- YOUR INSTRUCTIONS -
Go through the data below line by line and count those containing the word "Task". Reply with the count only.

- Excerpts from a dataset -
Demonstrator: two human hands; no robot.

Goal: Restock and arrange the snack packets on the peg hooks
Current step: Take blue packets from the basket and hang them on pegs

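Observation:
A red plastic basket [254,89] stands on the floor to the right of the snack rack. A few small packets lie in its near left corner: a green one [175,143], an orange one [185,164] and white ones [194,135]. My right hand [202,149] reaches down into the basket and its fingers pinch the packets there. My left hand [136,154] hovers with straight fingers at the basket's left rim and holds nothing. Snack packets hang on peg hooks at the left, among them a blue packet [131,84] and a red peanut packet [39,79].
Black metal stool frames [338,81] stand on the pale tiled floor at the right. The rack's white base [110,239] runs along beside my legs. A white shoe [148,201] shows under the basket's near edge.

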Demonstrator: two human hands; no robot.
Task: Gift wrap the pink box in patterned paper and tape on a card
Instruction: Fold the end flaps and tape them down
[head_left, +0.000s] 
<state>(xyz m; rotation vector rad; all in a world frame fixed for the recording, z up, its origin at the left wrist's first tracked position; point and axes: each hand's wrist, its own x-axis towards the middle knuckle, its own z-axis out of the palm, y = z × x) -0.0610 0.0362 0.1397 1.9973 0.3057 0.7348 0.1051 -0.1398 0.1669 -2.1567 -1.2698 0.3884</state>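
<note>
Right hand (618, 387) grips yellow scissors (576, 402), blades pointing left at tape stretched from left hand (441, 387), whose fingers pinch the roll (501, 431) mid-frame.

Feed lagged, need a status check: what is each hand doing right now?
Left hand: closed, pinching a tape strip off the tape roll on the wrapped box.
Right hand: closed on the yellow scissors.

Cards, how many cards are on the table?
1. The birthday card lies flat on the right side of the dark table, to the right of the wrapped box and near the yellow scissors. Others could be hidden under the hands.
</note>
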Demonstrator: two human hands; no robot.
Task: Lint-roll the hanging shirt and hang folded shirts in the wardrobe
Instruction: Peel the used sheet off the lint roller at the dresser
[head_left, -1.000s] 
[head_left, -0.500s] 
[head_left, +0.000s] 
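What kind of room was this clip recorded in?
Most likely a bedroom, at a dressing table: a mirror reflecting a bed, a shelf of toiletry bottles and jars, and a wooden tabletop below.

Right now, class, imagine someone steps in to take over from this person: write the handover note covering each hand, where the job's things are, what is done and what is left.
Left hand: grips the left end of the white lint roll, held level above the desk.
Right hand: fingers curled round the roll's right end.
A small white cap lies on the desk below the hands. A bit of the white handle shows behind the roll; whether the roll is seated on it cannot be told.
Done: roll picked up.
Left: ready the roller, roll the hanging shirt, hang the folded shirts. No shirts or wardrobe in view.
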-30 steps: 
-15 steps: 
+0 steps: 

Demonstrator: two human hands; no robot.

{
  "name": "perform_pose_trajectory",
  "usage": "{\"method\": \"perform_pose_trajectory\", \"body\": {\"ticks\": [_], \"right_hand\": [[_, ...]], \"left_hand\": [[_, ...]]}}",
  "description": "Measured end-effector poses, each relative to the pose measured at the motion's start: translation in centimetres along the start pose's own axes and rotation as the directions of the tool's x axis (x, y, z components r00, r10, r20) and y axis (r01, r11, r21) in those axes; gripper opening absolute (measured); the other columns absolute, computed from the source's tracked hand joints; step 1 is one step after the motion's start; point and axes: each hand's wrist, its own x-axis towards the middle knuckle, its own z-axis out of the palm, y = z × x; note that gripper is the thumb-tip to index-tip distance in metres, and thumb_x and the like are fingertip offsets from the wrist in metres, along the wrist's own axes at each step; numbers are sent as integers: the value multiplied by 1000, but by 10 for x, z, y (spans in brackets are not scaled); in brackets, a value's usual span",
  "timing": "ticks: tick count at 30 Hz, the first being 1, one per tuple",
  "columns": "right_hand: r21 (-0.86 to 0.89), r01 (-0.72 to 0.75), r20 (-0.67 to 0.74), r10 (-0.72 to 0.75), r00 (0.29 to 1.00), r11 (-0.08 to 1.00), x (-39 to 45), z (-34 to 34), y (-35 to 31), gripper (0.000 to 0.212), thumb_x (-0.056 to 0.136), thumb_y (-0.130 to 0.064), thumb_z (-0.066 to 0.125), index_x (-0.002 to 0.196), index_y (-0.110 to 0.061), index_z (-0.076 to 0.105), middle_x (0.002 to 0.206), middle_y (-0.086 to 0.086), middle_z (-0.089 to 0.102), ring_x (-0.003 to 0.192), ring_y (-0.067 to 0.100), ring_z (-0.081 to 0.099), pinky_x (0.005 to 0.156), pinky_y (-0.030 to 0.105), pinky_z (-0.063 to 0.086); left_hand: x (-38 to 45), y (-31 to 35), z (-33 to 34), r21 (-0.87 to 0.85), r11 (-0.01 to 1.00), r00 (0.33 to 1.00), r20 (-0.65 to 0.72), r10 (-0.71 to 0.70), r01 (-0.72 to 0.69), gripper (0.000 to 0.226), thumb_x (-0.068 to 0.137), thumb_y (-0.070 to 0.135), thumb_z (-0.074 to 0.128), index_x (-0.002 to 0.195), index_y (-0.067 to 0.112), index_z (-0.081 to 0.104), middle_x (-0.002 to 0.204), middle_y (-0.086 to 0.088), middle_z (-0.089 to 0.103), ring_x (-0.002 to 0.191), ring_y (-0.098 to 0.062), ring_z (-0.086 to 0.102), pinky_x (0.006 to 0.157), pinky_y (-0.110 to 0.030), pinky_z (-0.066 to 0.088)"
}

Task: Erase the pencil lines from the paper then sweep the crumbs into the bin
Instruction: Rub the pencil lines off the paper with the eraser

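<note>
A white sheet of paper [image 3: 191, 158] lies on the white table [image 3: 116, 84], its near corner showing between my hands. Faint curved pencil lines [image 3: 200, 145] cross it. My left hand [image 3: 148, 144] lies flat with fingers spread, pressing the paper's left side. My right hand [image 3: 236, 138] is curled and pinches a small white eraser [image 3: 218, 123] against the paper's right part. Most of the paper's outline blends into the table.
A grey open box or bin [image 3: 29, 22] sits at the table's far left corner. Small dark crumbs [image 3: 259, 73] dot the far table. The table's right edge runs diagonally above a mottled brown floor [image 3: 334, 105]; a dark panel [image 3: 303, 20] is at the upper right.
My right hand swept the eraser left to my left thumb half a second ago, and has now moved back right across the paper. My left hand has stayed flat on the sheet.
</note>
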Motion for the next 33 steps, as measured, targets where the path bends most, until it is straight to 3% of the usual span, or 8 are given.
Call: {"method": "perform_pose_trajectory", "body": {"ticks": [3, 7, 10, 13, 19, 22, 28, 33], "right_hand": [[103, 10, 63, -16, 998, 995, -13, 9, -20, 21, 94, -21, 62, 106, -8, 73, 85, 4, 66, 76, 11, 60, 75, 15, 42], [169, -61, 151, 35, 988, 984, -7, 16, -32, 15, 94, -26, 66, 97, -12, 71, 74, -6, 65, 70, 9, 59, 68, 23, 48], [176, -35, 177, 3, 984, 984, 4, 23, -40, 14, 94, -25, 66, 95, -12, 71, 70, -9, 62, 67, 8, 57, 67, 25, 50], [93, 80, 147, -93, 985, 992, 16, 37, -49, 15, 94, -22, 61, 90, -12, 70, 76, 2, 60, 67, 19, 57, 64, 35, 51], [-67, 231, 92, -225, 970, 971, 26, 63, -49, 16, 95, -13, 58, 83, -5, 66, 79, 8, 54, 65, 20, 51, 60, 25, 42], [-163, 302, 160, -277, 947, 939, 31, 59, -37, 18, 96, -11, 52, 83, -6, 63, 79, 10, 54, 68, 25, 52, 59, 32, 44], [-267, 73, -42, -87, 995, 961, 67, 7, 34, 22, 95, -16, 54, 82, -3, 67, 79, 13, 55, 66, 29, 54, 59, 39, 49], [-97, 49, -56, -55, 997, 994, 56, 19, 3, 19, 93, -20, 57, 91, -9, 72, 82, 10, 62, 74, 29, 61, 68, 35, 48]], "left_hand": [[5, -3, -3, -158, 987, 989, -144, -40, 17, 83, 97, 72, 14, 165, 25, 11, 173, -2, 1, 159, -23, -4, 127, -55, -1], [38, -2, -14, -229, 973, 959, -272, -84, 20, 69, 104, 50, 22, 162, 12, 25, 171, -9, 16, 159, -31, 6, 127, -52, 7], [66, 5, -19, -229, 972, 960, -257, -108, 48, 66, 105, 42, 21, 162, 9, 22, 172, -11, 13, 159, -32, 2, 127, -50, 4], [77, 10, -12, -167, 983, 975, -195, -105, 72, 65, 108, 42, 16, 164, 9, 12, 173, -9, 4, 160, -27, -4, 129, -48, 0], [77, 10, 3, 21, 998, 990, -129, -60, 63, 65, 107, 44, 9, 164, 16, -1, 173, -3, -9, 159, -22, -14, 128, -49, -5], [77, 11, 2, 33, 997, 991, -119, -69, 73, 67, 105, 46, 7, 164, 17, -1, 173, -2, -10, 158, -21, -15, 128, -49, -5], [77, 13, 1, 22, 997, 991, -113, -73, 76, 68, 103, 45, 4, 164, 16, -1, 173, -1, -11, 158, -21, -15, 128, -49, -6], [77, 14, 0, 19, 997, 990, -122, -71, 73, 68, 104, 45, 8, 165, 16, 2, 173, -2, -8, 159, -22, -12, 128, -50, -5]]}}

- EXERCISE ANSWER -
3